The similarities between Tunisia and Burma are the similarities that bind people all over the world who long for freedom. There are dissimilarities too and it is because of these dissimilarities that the outcome of the two revolutions have been so different. The first dissimilarity is that while the Tunisian Army did not fire on their people, the Burmese Army did. The second, and in the long-run probably the more important one, is that the Tunisian Revolution enjoyed the benefits of the communications revolution. This not only enabled them to better organise and coordinate their movements. It kept the attention of the whole world firmly focused on them.

Not just every single death, but even every single wounded can be made known to the world within minutes. In Libya, in Syria, and in Yemen now, the revolutionaries keep the world informed of the atrocities of those in power. The picture of a 13 year old boy tortured to death in Syria aroused such anger and indignation that world leaders had to raise their voices in condemnation. Communications means contact and, in the context of the Middle Eastern revolutions, it was a freedom contact.

Do we envy the people of Tunisia and Egypt? Yes, we do envy them their quick and peaceful transitions. But more than envy is a sense of solidarity and of renewed commitment to our cause, which is the cause of all women and men who value human dignity and freedom. In our quest for freedom, we learn to be free. We have to act out our freedom, our belief in freedom. This is Vaclav Havel’s Living In Truth. We go about our duties out of our own free will, in spite of the dangers that are inherent in trying to live like free people in an un-free nation. We exercise our freedom of choice by choosing to do what we consider to be right, even if that choice leads to the curtailment of other freedoms because we believe that freedom engenders more freedoms.
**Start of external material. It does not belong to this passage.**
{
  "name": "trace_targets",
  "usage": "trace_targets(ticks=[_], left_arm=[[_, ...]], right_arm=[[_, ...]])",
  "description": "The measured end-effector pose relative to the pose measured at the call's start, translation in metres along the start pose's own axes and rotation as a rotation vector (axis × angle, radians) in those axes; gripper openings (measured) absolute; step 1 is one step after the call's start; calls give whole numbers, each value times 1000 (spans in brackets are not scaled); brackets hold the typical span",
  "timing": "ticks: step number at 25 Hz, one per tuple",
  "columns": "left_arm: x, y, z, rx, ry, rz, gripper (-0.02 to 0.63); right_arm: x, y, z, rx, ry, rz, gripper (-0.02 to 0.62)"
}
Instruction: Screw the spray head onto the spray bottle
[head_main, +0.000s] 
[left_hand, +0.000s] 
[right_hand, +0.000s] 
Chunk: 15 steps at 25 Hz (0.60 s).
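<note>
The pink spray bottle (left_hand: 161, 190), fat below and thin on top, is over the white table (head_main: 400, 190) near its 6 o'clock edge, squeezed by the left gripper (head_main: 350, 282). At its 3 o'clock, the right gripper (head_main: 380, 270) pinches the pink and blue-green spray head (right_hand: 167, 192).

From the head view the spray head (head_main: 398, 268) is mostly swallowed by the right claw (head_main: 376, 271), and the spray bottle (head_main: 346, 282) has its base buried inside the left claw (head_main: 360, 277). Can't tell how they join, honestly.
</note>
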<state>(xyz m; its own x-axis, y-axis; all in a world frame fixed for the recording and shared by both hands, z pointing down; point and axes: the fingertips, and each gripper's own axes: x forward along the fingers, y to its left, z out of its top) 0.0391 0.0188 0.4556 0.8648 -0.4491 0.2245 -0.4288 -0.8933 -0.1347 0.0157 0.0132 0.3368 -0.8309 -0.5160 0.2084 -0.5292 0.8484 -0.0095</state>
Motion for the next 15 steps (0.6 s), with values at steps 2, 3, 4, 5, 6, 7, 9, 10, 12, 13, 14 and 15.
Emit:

Dissent is a vocation in accordance with Max Weber’s views on politics as a vocation. We engage in dissent for the sake of liberty and we are prepared to try again and again with passion, with a sense of responsibility and a sense of proportion to achieve what may seem impossible to some. We are struggling with open eyes to turn our dream of freedom into a reality.

Those old women and those young people who come to their unpaid jobs at NLD headquarters are exercising their right to choose the hard road to freedom. As I speak to you, I am exercising my right to the freedom of communications; and the very fact that I am exercising this right makes me feel a much freer person.

I would like to end this lecture with my favourite lines from Kipling with many thanks to Tim Garton-Ash who tracked them down for me. “I’d not give room for an Emperor - I’d hold my road for a King. To the Triple Crown I’d not bow down - But this is a different thing! I’ll not fight with the Powers of Air - Sentry, pass him through! Drawbridge let fall - He’s the lord of us all - the Dreamer whose dream came true!”